*TASK TO COMPLETE:*
Which lines of the entries below contain the string "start"? Copy each one.

◇ ◇ ◇ ◇ ◇ ◇ ◇

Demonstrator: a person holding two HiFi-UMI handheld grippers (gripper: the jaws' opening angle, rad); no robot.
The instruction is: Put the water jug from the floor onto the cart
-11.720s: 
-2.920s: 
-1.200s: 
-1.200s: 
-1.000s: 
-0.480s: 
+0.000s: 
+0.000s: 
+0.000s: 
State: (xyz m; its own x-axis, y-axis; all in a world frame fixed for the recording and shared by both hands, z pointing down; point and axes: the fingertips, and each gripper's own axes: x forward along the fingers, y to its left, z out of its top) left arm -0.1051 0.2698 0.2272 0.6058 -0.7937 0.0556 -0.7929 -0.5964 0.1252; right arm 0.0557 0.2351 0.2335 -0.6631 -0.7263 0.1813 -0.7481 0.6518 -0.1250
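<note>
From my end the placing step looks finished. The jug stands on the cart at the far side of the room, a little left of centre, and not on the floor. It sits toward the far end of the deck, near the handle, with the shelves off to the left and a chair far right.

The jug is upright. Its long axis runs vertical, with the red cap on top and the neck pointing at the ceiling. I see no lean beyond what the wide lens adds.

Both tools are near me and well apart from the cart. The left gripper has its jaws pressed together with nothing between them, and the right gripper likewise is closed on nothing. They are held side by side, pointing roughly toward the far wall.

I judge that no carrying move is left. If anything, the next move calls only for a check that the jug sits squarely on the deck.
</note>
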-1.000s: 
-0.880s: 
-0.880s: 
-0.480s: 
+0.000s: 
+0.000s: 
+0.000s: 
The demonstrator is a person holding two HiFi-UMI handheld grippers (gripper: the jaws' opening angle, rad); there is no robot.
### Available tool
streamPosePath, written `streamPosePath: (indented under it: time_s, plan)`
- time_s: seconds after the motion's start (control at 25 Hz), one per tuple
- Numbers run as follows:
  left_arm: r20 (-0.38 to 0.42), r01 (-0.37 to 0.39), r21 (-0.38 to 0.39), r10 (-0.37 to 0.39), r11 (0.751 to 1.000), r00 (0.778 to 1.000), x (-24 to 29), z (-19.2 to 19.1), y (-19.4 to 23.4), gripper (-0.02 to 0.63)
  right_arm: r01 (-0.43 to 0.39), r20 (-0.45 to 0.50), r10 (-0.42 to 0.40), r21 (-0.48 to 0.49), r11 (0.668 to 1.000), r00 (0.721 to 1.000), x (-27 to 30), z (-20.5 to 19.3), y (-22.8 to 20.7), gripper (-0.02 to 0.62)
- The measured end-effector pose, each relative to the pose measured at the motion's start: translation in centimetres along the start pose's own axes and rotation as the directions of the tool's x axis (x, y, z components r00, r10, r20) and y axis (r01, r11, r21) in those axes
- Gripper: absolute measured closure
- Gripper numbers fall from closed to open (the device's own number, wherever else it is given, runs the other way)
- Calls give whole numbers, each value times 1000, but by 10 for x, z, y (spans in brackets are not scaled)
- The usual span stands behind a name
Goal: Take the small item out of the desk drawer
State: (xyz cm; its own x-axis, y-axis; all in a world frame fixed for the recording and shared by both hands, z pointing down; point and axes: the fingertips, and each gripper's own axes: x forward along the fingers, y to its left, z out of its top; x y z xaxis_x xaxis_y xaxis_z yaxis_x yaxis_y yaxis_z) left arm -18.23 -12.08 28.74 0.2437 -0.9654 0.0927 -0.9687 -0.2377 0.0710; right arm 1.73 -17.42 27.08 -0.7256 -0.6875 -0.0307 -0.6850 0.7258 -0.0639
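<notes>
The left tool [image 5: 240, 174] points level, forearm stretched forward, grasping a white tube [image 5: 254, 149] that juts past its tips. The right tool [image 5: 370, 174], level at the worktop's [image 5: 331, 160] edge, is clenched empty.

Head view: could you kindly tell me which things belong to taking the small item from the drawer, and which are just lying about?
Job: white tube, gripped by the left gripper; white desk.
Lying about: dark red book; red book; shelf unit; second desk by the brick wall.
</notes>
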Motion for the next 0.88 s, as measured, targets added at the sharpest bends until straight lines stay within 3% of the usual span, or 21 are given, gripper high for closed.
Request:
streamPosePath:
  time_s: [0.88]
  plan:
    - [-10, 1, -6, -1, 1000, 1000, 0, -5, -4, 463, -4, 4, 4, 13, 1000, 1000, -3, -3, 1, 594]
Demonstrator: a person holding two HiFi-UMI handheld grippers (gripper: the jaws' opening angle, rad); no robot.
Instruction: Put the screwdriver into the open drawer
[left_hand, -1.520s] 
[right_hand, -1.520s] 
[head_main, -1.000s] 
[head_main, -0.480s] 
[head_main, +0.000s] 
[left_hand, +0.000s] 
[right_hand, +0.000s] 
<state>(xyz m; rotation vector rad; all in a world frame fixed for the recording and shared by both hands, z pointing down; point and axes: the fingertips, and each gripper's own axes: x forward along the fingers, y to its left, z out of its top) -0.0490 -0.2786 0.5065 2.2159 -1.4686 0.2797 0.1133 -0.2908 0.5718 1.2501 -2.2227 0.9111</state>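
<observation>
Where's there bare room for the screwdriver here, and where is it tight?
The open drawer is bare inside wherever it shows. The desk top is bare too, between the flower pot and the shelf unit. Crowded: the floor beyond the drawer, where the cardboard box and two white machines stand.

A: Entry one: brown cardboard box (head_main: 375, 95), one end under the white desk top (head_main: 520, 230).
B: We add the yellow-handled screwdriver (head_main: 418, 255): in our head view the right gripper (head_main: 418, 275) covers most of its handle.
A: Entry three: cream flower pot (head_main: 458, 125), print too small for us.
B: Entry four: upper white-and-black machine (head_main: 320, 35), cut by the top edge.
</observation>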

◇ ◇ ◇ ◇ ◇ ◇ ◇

*WRITTEN ANSWER:*
- time_s: seconds after the motion's start (control at 25 Hz), one per tuple
- The measured end-effector pose, each relative to the pose measured at the motion's start: translation in centimetres along the start pose's own axes and rotation as the directions of the tool's x axis (x, y, z components r00, r10, r20) and y axis (r01, r11, r21) in those axes

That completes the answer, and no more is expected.